On the basis of the original CT algorithm, the occlusion discrimination mechanism and a target re-location strategy are introduced to improve the accuracy and adaptability of the algorithm in this paper.
Occlusion discrimination
In the process of target tracking, other targets and backgrounds often block tracking target. To solve this problem, it is necessary to determine whether the target is obscured or not. So the target state is divided into normal state and occlusion state in this paper. According to the state of the target, different processing mechanisms are used respectively.
In the CT algorithm, the confidence H(v) of all candidate target regions is obtained by Eq. (4), and we select the region with the maximum confidence max(H(v)) as the target region. From Eq. (4), we can know that the value of H(v) is determined by (p(vi| y = 1)/p(vi| y = 0)).The more features of the target in the candidate region are close to the target, the more likely the candidate region is the target.
H(v) can only indicate which candidate region in the same frame is closer to the target region, but can not judge the deformation or occlusion of the target. We calculated the maximum confidence max(H(v)) of some frames in the car video, and the line diagram of max (H (V)) is shown as shown in Fig. 1.
From Fig. 1, we can see that max(H(v)) value at 127th frame, 136th frame, and 220th frame has been greatly reduced.

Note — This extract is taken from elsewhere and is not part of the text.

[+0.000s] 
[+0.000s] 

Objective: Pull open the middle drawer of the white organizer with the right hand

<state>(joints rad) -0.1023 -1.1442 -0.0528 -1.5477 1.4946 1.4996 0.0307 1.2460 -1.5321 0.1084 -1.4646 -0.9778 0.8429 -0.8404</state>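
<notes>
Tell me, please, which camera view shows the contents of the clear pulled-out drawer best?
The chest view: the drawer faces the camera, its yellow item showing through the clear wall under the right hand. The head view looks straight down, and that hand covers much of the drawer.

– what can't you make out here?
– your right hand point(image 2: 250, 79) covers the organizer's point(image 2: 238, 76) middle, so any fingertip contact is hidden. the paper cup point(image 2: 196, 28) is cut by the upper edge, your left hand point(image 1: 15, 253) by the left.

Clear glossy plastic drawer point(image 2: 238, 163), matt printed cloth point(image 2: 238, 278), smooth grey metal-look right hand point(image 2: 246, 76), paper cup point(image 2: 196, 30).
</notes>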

Figure 2 shows the tracking target at 127th frame, 136th frame, and 220th frames.
It can be seen from Fig. 2 that all of three frames have different degrees of occlusion. When the tracking target is not occluded, max(H(v)) appears a trend of gradual growth and tends to be stable. Therefore, it can be judged by the change of max(H(v)) that the target has larger deformation or occlusion. Let C(k) be the discrimination degree for the occlusion or larger deformation of the kth frame, which can be defined as:
$$ C(k)=\frac{H^{k-1}-{H}^k}{H^{k-1}} $$
(7)
where Hk − 1 represents the maximum confidence max(H(v)) at the frame k−1 and Hk represents the maximum confidence max(H(v)) at the frame k.

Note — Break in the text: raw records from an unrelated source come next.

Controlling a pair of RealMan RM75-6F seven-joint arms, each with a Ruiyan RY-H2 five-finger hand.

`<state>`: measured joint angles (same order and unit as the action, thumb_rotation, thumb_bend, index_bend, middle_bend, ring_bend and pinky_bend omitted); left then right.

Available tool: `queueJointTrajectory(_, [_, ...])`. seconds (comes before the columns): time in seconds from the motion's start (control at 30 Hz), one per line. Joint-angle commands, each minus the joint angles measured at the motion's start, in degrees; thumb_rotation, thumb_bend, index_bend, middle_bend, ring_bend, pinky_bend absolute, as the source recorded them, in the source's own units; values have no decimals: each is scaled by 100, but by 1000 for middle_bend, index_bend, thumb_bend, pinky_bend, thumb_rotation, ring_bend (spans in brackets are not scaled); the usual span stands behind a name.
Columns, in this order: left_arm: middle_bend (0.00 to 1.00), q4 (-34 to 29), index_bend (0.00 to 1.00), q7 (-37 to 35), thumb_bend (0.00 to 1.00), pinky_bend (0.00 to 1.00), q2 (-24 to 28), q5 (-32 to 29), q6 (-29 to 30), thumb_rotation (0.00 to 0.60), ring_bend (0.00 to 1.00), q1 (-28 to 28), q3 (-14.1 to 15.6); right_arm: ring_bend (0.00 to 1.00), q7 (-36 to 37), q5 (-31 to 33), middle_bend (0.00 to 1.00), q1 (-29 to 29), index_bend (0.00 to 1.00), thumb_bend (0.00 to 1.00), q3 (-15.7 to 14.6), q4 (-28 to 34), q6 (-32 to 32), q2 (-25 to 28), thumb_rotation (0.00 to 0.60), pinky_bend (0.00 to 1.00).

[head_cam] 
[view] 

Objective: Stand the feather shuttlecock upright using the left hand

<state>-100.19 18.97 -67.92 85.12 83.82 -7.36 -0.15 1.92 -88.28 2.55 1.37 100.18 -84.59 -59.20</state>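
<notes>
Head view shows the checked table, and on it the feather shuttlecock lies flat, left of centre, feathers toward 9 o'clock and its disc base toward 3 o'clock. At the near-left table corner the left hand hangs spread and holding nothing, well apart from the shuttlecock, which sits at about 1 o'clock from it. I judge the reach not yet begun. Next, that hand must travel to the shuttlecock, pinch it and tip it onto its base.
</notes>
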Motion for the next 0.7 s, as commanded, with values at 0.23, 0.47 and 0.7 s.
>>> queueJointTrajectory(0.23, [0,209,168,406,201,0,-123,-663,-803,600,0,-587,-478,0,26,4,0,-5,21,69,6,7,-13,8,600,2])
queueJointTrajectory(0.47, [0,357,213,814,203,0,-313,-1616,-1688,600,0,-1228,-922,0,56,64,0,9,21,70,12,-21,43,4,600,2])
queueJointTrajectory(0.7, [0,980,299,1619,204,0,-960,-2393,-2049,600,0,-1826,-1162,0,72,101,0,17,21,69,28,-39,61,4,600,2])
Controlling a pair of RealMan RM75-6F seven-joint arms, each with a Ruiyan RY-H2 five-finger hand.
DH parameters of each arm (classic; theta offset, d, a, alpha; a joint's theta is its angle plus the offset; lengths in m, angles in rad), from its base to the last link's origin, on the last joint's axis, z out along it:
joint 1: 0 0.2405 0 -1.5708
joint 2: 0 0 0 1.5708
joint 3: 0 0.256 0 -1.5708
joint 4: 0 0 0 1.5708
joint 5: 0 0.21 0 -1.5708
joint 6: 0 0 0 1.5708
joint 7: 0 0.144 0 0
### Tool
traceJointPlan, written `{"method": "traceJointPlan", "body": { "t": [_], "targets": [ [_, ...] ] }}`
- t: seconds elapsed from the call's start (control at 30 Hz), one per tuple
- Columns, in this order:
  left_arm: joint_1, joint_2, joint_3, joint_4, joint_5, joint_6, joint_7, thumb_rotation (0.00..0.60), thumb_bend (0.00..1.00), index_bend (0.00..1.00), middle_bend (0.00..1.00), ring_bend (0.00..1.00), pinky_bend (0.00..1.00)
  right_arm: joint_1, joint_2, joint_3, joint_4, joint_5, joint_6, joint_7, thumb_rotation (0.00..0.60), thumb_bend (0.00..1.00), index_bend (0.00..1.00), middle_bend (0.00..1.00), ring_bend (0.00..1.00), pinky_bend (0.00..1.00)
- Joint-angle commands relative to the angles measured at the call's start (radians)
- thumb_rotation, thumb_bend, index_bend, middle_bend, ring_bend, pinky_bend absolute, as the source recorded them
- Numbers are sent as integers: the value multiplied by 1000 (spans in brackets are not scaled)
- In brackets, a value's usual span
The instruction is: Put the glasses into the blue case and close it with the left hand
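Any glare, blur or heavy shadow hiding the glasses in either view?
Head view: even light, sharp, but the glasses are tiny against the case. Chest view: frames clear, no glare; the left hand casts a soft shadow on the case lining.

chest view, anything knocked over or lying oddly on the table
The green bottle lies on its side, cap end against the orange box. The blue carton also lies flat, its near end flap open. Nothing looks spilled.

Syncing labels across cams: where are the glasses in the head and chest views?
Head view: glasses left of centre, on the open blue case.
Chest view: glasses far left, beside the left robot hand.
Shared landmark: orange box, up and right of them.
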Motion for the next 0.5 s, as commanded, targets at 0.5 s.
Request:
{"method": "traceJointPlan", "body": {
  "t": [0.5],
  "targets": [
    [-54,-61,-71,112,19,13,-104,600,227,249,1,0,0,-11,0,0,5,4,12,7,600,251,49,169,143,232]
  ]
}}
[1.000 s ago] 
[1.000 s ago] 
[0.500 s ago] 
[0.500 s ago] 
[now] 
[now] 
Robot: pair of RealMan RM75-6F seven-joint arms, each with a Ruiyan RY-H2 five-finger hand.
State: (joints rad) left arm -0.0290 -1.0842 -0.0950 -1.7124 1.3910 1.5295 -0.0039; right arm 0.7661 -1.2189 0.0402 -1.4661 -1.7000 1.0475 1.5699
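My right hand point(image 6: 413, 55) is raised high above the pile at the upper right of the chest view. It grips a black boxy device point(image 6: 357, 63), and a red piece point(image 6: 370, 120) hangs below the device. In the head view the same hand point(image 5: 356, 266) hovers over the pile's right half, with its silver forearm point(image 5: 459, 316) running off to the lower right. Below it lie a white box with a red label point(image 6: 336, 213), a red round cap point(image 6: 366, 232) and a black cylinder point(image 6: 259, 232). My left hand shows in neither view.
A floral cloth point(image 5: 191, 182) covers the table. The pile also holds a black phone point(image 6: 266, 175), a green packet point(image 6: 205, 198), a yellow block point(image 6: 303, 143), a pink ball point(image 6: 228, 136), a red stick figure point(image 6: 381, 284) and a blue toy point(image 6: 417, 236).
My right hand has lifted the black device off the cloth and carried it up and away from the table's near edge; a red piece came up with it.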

Given a threshold ξ, if C(k) > ξ, the target is considered as completely occluded or disappeared; if C(k) < ξ, the target is in the normal tracking state or partial occlusion state.
Occlusion tracking
In general, occlusion starts from the edge of the target. In the process of the occlusion, the feature of the region that is occluded will be lost, but the feature of the region that is not occluded still maintains the original feature information. As long as sub-regions without occlusion can be tracked, the target can be accurately located through sub-regions without occlusion. Therefore, a compressive tracking algorithm based on sub-regions is proposed in this paper. The main idea of the algorithm is to divide the target region into several sub-regions, the candidate regions of each sub-region are created, the candidate region compression features of each sub-region are extracted, H(v) is calculated by the Bayesian classifier, and the region with the maximum confidence in terms of the compression feature of candidate sub-regions is selected to calculate the discrimination degree C(k). If C(k) < ξ, the target region is located according to position of sub-regions without occlusion. If C(k) > ξ, the target is completely occluded or disappearing.

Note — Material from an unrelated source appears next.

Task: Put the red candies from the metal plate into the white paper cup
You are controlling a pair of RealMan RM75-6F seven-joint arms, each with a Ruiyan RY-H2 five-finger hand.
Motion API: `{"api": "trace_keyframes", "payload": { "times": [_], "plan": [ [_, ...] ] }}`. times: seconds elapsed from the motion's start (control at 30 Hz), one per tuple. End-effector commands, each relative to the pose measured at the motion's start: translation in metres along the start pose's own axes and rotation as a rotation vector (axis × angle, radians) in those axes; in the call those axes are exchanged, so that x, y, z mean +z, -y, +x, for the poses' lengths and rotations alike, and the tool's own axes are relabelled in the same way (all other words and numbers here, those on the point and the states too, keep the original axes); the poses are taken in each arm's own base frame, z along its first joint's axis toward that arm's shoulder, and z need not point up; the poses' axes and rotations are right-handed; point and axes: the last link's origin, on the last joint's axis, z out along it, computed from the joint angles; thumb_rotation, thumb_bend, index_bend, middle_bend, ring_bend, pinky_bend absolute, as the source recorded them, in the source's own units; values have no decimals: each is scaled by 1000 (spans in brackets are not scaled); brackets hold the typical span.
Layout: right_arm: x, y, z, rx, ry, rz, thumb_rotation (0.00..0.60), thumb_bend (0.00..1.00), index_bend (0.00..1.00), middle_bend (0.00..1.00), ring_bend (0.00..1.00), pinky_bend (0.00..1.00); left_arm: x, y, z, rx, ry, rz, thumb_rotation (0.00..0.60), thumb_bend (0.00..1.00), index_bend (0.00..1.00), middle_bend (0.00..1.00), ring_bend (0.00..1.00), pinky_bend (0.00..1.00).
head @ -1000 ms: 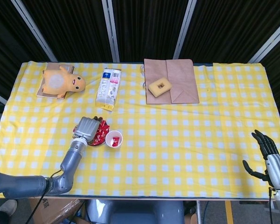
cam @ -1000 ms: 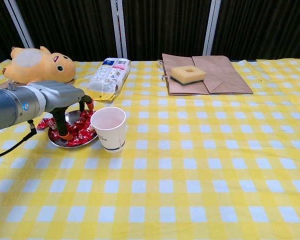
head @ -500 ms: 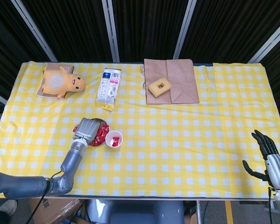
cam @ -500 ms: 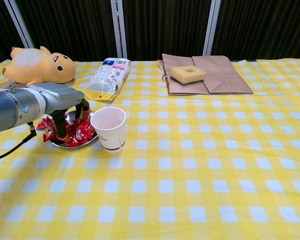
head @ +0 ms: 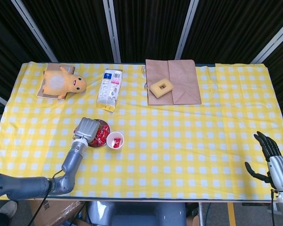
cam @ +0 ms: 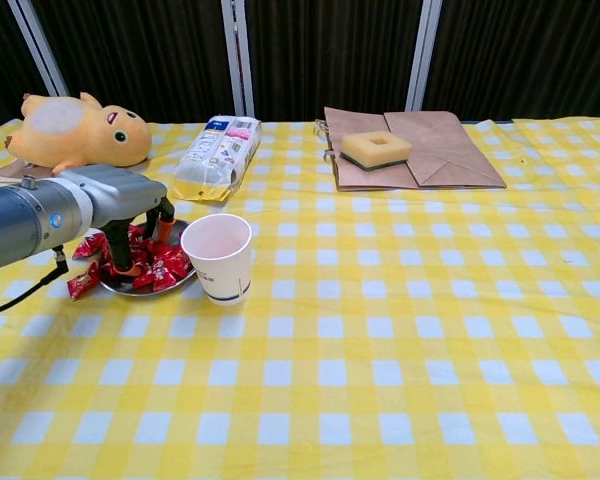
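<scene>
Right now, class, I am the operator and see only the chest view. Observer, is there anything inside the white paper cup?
Observer: Yes. The head view looks down into the white paper cup and shows red candy at its bottom.
Operator: And the right hand? It is outside my picture.
Observer: The right hand is far out to the right, well away from the cup, with its fingers apart and nothing in it.

Red candies [cam: 160, 268] in crinkled wrappers heap on a round metal plate [cam: 175, 284] at left of frame; one lies off its left rim. The white paper cup [cam: 218, 256] stands upright just right, holding red candy.
</scene>
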Motion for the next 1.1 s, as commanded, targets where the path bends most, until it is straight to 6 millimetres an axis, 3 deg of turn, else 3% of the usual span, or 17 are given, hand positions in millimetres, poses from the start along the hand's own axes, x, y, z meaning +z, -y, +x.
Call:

The division of sub-regions has a great impact on the tracking effect. Each sub-region may be overlapped or non-overlapping; sub-region size can be fixed or adaptive. If the sub-region is too large, it will be too sensitive to occlusion, while if the sub-region is too small, it may lose target information and there will be too many sub-regions; thus, the computational cost of the algorithm will be very high. In this paper, the target is divided into four sub-regions.
As you can see from Fig. 3, if the sub-region 1 is occluded, the upper left corner in the target area is occluded. If the sub-regions 1 and 2 are occluded, the upper half part in the target area is occluded, and so on. We can not only distinguish effectively whether the target is occluded but also determine the location of the target according to the sub-regions that have not been occluded through method for the sub-region.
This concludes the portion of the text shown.